La mise en œuvre d’un projet-pilote « optimisation des retenues collinaires existantes », pour une meilleure gestion quantitative sur le bassin versant Brévenne Turdine

Depuis février 2018, le SYRIBT réunit et anime une cellule de concertation sur les thématiques de la gestion quantitative de l’eau et des retenues collinaires à l’échelle du bassin versant. Au sein de cette cellule, l’ensemble des partenaires se sont engagés à proposer des solutions respectueuses de l’environnement et des filières agricoles. Les principales orientations reposent sur la mutualisation de la ressource en eau et la remobilisation pour l’usage agricole des stockages existants.

Le comité de pilotage, dans lequel siègent des représentants de la profession agricole, a choisi de travailler à la mise en œuvre d’un projet-pilote qui aurait une valeur d’exemple. Ce projet, co-construit avec l’ensemble des parties prenantes, propose la création d’un réseau collectif d’irrigation alimenté à partir de retenues collinaires existantes. Ainsi, 9 retenues collinaires construites en travers de cours d’eau et concernées par le projet devraient faire l’objet d’une mise aux normes collective (ou d’un effacement). Le comité de pilotage a également souhaité proposer une mesure écologique ambitieuse : il s’agirait, dans la mesure du possible, de faire circuler un débit réservé collectif plus ambitieux que ce qu’impose la réglementation. En contrepartie, certains plans d’eau pourraient être agrandis pour compenser les éventuels impacts de cette mesure sur les volumes prélevables pour l’irrigation. Ainsi, la transparence totale des ouvrages durant l’étiage, salvatrice pour les milieux aquatiques, ne serait pas un frein à la pérennité et au développement des filières agricoles. Enfin, des conduites d’un réseau collectif seraient déployées à partir des retenues collinaires afin de desservir les parcelles à irriguer.

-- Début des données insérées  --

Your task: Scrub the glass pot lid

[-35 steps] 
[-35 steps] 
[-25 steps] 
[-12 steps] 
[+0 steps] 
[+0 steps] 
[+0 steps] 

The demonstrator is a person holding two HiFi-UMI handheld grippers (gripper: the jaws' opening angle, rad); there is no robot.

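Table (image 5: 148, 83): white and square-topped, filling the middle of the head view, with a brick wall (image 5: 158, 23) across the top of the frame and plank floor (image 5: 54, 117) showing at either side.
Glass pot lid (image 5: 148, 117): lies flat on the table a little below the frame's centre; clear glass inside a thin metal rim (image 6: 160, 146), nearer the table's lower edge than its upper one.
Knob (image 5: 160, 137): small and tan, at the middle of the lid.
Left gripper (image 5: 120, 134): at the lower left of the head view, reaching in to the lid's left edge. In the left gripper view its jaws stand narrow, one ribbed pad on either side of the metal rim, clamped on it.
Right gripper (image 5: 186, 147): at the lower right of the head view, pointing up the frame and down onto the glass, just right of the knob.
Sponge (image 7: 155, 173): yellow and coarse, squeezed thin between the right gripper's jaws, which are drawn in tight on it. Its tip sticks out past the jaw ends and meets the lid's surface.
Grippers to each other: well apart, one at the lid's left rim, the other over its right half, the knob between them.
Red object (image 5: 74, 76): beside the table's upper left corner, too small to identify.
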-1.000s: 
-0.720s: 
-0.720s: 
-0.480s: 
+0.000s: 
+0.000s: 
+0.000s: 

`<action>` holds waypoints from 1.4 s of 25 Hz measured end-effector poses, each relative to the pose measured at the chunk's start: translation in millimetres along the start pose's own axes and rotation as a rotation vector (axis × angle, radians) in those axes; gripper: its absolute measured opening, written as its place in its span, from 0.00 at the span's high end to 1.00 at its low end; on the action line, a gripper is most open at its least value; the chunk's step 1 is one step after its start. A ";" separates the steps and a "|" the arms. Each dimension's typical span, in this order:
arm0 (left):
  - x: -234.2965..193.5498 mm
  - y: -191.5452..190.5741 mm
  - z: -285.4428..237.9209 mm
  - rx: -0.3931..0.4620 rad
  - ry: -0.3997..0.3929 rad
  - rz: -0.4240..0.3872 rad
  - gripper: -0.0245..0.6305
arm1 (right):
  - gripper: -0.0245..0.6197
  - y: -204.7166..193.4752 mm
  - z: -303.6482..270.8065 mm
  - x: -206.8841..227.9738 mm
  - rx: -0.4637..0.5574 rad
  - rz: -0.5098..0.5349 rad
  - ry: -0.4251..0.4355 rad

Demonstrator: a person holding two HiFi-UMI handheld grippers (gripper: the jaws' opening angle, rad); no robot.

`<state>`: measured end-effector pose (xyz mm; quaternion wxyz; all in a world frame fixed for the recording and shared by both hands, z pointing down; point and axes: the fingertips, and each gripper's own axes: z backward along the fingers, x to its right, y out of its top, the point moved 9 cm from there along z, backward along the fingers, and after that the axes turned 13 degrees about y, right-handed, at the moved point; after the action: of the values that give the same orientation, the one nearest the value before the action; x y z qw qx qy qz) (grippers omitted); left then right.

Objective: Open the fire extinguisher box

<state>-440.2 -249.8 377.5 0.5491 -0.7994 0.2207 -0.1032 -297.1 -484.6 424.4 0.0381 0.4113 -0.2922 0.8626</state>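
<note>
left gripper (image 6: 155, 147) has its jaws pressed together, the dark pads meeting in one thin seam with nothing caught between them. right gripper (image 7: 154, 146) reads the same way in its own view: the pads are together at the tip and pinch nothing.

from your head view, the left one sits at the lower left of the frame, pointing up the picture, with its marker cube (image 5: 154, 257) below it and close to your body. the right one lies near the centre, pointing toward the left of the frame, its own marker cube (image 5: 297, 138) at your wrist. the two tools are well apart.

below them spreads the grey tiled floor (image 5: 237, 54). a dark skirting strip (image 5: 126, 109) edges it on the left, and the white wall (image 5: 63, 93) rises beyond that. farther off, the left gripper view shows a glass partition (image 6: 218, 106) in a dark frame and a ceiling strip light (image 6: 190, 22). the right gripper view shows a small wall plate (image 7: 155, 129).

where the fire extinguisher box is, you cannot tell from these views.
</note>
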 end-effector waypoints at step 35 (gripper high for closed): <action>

La faisabilité de ce projet va être étudiée à partir de cet été et jusqu’à la fin de l’année 2019. L’étude comportera différents volets, parmi lesquels le diagnostic détaillé des retenues collinaires, l’analyse de l’hydrologie locale et le calcul des volumes prélevables disponibles pour l’irrigation. L’objectif final est de pouvoir disposer d’un avant-projet consolidé et chiffré pour la création d’un réseau collectif d’irrigation. Le projet vise à inverser les pratiques de développement agricole actuelles, en proposant aux exploitants de localiser leurs activités en fonction des ressources en eau, et non plus de chercher à acheminer l’eau ou créer de nouveaux stockages sur leur terrain.

En parallèle de cette initiative, les Arboriculteurs de la région de Bessenay, principaux irrigants du territoire, ont créé une association syndicale libre (ASL) en février dernier qui évoluera en association syndicale autorisée (ASA) au bout d’un an. La future ASA serait donc la structure gestionnaire du réseau collectif d’irrigation actuellement à l’étude. En raison de la création très récente de l’association, la Communauté de communes du Pays de l’Arbresle a endossé la maitrise d’ouvrage de cette étude, au titre de sa compétence « développement agricole ». L’étude sera financée à 70% par le FEADER (fonds européen).

Pour aller plus loin…

A propos des Associations Syndicales Autorisées : Les statuts juridiques des ASA présentent de nombreux avantages pour la gestion collective de l’eau agricole. Ils permettent de formaliser le partage de l’eau entre les adhérents et garantissent la pérennité de l’usage agricole de l’eau. En effet, le périmètre de gestion d’une ASA est déclaré d’intérêt général. Les propriétaires successifs d’un bien inscrit dans le périmètre de l’ASA sont obligés d’être adhérents à l’association. L’ASA peut également conclure des conventions ne remettant pas en cause la propriété des retenues. Par exemple, si le propriétaire exploite sa retenue, il peut négocier un volume d’eau dédié à sa consommation en contrepartie de la mise à disposition de son bien pour le collectif. Si le propriétaire n’exploite plus son plan d’eau, l’ASA peut prendre en charge l’entretien et la maintenance de l’ouvrage en contrepartie de sa mise à disposition. Ce type d’accord permet également de bénéficier de financements pour la mise aux normes des ouvrages.